The initial quality of the sperm sample is perhaps the most significant factor in determining how well the sperm will survive the cryopreservation process. Sperm quality is typically assessed based on three main parameters: sperm count, motility, and morphology.

• Sperm Count: A higher sperm count increases the likelihood that a sufficient number of viable sperm will survive the freezing and thawing process.
• Motility: Sperm motility is crucial for successful fertilization, as sperm need to swim through the female reproductive tract to reach and penetrate the egg. Sperm with higher motility before freezing are more likely to retain their motility after thawing.
• Morphology: Sperm with normal morphology, meaning they have a typical shape and structure, are more likely to be capable of fertilization. Abnormal sperm are less likely to survive cryopreservation and may have reduced fertilization potential if they do.

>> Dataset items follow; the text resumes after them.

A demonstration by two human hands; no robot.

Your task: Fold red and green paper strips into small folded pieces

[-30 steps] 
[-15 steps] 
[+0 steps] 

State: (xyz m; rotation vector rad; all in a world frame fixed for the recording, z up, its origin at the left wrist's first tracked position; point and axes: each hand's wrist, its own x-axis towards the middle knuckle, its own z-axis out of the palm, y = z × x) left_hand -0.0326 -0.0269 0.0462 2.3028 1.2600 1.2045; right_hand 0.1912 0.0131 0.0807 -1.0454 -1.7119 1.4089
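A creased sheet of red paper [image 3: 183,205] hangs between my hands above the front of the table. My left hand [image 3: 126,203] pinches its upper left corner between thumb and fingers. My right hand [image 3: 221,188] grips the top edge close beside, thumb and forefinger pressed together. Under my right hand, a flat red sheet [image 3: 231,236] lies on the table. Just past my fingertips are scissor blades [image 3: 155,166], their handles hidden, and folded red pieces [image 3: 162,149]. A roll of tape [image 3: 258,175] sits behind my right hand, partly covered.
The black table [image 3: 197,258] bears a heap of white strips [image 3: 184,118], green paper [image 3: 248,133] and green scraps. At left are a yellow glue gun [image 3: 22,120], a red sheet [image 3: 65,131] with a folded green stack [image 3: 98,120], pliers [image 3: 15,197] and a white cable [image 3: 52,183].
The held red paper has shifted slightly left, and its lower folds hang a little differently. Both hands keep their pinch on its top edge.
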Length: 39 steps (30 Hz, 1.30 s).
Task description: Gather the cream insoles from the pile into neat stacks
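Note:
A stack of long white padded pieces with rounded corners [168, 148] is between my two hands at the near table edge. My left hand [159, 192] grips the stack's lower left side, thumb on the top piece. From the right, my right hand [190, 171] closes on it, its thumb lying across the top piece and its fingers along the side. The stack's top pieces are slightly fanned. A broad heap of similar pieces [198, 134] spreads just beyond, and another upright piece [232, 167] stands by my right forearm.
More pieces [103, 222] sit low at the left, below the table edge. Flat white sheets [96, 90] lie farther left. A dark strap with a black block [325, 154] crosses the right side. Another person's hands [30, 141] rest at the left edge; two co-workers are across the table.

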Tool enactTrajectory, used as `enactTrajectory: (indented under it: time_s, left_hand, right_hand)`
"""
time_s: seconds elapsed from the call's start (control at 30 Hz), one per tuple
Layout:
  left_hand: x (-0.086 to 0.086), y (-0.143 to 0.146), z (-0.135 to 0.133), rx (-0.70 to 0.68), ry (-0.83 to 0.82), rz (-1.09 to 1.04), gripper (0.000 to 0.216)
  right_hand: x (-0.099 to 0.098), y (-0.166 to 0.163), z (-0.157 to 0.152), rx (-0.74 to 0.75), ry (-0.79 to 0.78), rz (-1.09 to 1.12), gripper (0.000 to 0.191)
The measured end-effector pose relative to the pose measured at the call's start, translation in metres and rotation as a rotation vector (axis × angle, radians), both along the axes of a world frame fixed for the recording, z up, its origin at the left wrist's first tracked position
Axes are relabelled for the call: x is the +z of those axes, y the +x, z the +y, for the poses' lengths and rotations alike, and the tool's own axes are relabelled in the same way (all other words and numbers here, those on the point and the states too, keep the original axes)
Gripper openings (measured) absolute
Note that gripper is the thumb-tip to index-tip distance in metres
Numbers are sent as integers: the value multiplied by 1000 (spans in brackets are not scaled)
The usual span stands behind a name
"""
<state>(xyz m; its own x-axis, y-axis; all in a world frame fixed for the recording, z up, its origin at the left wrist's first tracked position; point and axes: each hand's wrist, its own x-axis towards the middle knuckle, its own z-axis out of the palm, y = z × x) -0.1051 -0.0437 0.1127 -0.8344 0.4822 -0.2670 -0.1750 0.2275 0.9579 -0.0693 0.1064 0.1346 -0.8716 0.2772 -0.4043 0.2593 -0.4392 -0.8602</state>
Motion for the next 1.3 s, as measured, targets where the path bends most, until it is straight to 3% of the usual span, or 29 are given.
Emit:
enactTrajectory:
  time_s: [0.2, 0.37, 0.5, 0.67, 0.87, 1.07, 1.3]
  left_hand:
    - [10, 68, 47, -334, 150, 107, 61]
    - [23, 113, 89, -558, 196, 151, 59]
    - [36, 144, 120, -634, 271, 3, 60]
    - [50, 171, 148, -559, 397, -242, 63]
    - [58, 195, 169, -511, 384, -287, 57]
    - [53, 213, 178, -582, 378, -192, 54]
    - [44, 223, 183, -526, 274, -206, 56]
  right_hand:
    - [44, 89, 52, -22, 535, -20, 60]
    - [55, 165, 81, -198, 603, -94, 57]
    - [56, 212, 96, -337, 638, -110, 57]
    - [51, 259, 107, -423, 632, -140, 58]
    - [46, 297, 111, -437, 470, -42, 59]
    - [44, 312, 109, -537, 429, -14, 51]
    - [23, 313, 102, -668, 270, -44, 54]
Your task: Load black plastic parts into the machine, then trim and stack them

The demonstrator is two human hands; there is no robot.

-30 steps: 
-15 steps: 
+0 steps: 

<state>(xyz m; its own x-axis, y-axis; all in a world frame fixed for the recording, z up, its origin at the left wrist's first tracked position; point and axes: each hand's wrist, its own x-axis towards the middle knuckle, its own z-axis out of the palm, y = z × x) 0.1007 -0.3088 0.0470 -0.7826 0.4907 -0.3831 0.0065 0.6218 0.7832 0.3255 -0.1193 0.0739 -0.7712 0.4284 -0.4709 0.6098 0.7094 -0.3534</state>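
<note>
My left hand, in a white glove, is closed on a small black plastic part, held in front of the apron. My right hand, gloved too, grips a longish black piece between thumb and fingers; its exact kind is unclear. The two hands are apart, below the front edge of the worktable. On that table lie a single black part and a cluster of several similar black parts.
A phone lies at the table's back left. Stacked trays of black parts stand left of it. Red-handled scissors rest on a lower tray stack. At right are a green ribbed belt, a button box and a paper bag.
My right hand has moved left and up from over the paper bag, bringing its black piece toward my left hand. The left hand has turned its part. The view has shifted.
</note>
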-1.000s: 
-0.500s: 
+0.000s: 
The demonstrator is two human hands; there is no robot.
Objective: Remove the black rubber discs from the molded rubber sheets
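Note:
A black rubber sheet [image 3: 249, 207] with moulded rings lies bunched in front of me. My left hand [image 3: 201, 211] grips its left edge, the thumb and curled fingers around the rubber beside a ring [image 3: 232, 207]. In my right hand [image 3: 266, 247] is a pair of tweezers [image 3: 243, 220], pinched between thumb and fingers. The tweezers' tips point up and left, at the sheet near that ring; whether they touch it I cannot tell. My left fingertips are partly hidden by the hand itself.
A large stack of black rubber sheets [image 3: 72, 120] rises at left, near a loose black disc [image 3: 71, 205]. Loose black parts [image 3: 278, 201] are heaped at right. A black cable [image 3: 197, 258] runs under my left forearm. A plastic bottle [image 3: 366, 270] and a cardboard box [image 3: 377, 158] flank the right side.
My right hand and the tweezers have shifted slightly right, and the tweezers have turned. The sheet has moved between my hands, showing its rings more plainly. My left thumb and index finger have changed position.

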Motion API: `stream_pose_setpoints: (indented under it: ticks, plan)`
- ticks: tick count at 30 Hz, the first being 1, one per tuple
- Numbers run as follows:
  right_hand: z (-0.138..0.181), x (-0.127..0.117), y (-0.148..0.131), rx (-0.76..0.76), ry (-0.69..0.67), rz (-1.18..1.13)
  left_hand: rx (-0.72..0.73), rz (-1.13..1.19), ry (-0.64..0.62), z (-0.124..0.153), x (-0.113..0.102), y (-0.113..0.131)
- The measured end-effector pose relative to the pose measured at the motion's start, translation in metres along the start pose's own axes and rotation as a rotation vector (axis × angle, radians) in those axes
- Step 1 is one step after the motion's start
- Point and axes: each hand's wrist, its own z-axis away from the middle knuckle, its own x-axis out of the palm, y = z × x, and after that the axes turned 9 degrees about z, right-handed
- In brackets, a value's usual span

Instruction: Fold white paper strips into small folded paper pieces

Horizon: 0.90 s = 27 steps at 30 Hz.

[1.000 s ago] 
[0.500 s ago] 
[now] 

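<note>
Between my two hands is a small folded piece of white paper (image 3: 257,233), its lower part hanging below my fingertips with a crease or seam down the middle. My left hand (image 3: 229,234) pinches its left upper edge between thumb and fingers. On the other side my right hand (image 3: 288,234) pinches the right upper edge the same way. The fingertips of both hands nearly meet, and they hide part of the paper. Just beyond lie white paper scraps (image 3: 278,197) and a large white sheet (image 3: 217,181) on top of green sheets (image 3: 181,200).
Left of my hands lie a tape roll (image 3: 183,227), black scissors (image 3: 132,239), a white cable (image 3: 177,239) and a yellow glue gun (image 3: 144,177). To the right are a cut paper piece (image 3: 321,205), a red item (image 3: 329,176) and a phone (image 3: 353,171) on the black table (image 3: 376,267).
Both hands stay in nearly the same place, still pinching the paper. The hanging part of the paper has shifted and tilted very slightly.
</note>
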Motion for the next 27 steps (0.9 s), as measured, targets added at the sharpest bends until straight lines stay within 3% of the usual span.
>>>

If the initial quality of the sperm sample is poor, the chances of successfully using the sperm after cryopreservation are diminished. Therefore, men with known fertility issues may consider providing multiple samples for cryopreservation to increase the likelihood of success.

Conclusion

Cryopreservation is a highly effective method for preserving male fertility, allowing sperm to be stored for extended periods with minimal loss of viability. However, several factors can influence the success of cryopreservation and the eventual use of sperm in reproductive procedures.

Medications, period of abstinence, underlying medical conditions, time in transport, the addition of media, and the initial quality of the sperm all play vital roles in determining the longevity and viability of cryopreserved sperm. By understanding and optimizing these factors, men can improve their chances of successful fertilization and achieving a healthy pregnancy using their cryopreserved sperm.